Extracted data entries
********
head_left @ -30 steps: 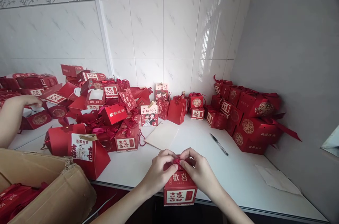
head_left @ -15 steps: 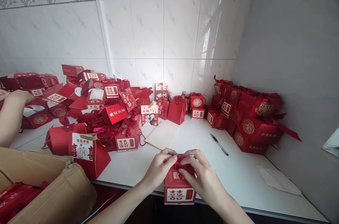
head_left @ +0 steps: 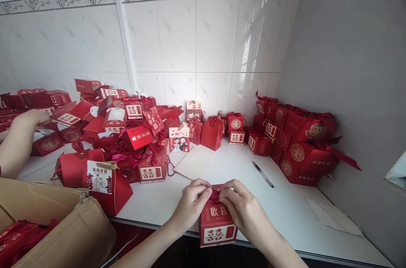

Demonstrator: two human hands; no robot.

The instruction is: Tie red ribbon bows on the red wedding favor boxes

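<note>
A red gift box (head_left: 217, 222) with a cream label and large characters stands at the table's front edge, slightly tilted and partly over it. On its top is a dark red ribbon (head_left: 216, 195), bunched between my two hands. My left hand (head_left: 196, 200) pinches the ribbon from the left, thumb and fingers together. From the right, my right hand (head_left: 239, 202) closes its fingers on the ribbon's other side and covers the box's right upper corner. The exact shape of the knot is hidden by my fingertips.
Many red boxes (head_left: 136, 139) are heaped at the left, more boxes (head_left: 309, 162) are stacked at the right wall. A cardboard carton (head_left: 76, 225) stands at the lower left. A pen (head_left: 262, 174) and papers lie on the table. Another person's hand (head_left: 30, 120) reaches in at the far left.
My right fingers have drawn together on the ribbon, and the box has tilted and shifted a little right. The other person's hand at the far left has moved right.
</note>
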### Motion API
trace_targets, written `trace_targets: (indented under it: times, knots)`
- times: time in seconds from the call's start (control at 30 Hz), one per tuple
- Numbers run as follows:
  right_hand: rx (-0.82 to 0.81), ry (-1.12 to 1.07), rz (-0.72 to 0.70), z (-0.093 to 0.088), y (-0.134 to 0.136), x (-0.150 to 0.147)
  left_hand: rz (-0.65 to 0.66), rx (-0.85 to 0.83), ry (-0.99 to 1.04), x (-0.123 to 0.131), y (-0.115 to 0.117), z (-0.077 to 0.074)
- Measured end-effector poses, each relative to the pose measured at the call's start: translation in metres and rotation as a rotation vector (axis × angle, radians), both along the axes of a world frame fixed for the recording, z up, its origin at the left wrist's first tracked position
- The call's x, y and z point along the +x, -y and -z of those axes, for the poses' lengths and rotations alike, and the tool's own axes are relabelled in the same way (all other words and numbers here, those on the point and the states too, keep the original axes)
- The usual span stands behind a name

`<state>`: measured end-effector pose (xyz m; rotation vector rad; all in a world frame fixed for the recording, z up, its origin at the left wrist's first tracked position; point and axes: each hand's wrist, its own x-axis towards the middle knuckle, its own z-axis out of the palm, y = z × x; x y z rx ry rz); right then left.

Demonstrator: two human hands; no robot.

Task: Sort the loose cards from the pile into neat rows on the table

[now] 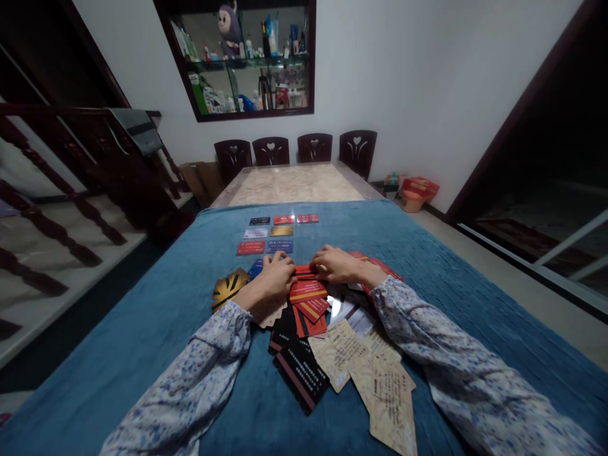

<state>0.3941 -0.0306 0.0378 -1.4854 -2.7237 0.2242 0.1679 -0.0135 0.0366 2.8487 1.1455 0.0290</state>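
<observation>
My left hand [279, 273] and my right hand [332, 265] are close together over a heap of cards, fingers curled in. Between them they grip the two ends of some red cards [304, 272]; their fingertips are partly hidden. Just below lie fanned red cards with yellow stripes [308, 294]. Black cards [304, 373] and beige printed cards [386, 396] spread towards me. Gold-and-black cards [228, 286] sit left of my left hand, beside a blue card [255, 268]. More red cards [386, 268] show behind my right wrist.
Beyond my hands, several cards lie in short rows, among them a gold card [282, 231] and a black card [259, 221]. A blue cloth [156, 316] covers the near part of the table [294, 182]. Chairs [315, 147] stand at the far end.
</observation>
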Motion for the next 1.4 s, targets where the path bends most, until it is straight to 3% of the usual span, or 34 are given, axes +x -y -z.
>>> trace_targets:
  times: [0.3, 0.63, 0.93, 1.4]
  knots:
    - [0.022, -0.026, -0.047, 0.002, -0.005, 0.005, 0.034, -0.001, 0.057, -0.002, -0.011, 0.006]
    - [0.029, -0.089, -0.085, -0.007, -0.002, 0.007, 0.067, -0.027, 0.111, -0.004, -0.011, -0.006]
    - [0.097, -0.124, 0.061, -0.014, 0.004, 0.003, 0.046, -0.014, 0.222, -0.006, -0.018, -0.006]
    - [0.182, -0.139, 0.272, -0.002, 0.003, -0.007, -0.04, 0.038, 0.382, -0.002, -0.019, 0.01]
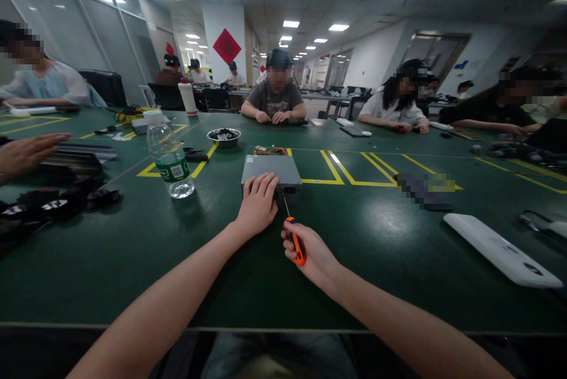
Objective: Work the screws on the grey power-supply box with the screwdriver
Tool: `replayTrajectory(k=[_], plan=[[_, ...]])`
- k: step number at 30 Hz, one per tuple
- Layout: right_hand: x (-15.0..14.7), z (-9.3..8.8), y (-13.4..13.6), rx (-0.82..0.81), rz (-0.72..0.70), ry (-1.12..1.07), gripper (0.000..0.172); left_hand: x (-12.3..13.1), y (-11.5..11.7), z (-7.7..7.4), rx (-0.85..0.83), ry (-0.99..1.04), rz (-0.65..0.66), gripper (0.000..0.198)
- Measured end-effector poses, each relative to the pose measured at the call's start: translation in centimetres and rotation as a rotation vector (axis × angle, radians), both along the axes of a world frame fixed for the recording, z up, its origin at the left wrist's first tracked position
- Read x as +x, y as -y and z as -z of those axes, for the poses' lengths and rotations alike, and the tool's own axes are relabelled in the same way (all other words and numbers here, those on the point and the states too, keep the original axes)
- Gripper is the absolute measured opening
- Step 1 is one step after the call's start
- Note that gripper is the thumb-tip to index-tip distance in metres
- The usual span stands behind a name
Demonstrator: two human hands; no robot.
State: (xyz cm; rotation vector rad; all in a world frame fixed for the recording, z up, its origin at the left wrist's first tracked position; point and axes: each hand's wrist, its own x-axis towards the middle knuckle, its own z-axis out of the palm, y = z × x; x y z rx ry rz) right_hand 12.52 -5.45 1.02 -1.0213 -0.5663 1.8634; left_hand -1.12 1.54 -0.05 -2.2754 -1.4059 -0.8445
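Note:
A grey metal box (279,169) with coloured wires at its back lies on the green table (363,231) in front of me. My left hand (257,205) rests on the box's near left corner, fingers curled over its top and front edge. My right hand (308,249) is closed round an orange-handled screwdriver (296,243). The screwdriver's thin shaft points up and away toward the near face of the box.
A plastic water bottle (168,154) stands left of the box. A metal bowl (224,137) of small parts sits behind it. A white flat device (500,249) lies at right, black parts (53,202) at left. Another person's hand (26,152) reaches in from the left; several people sit around the table.

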Motion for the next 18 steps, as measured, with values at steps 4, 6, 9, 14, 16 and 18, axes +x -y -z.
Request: replayTrajectory(k=[4, 6, 9, 14, 16, 18], plan=[[0.01, 0.01, 0.05, 0.013, -0.01, -0.003, 0.013, -0.04, -0.02, 0.01, -0.001, -0.004, -0.002, 0.051], [-0.04, -0.09, 0.05, 0.005, -0.036, -0.009, 0.017, -0.06, -0.06, 0.04, 0.0, -0.005, -0.004, 0.052], [-0.07, -0.2, 0.02, -0.009, -0.073, -0.022, 0.024, -0.06, -0.09, 0.07, 0.004, -0.005, -0.003, 0.052], [0.11, 0.05, -0.05, -0.011, -0.053, -0.015, 0.015, -0.03, -0.08, 0.06, 0.001, 0.004, 0.006, 0.053], [0.13, 0.09, -0.03, 0.0, -0.033, -0.004, 0.01, -0.05, -0.05, 0.01, 0.0, 0.007, 0.011, 0.053], [0.09, 0.03, 0.03, 0.011, -0.022, 0.004, 0.011, -0.07, 0.0, -0.05, 0.0, 0.009, 0.014, 0.053]])
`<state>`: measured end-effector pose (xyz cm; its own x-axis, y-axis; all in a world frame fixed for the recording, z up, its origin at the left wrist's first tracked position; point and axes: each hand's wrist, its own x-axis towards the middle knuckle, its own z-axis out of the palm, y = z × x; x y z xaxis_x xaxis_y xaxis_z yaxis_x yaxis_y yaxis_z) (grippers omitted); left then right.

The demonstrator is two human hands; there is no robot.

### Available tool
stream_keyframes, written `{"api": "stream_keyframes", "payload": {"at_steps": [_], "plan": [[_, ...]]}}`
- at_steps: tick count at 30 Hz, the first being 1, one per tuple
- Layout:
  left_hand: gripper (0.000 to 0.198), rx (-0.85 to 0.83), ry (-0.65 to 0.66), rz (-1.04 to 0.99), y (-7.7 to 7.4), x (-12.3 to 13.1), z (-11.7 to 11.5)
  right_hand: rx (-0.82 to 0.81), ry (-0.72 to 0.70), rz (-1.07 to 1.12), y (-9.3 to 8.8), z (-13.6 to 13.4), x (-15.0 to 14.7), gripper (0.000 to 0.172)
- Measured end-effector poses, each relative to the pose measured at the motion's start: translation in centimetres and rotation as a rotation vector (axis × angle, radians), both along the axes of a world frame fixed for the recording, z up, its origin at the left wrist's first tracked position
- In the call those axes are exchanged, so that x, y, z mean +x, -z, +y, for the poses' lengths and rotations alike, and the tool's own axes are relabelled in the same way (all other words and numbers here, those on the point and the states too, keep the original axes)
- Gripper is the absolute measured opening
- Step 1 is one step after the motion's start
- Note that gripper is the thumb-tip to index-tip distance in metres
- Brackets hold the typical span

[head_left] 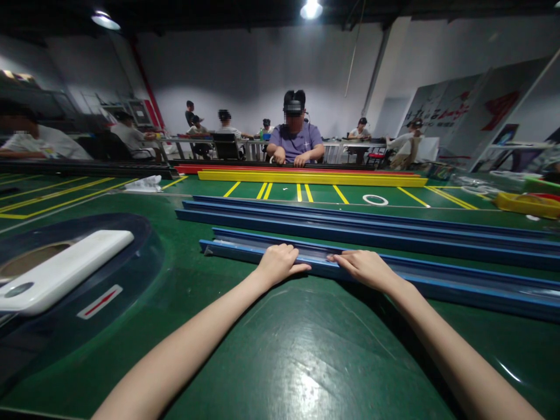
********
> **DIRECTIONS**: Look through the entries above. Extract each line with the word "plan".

> **ANSWER SECTION**:
Tool: `replayTrajectory(k=[_], plan=[[_, ...]])`
Request: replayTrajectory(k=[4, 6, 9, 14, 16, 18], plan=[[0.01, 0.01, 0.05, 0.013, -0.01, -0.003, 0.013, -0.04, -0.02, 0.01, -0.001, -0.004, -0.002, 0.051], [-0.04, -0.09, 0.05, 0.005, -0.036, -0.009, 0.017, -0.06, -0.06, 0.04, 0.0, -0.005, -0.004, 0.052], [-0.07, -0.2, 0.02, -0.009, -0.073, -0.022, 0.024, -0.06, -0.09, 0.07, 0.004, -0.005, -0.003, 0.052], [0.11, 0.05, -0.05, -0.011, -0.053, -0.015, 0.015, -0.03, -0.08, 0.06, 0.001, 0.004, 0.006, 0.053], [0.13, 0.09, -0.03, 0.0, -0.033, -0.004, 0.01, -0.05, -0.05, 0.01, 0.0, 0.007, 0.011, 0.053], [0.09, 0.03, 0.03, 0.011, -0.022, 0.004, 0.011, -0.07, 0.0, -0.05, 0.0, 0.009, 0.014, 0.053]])
stream_keyframes, written `{"api": "stream_keyframes", "payload": {"at_steps": [_], "plan": [[_, ...]]}}`

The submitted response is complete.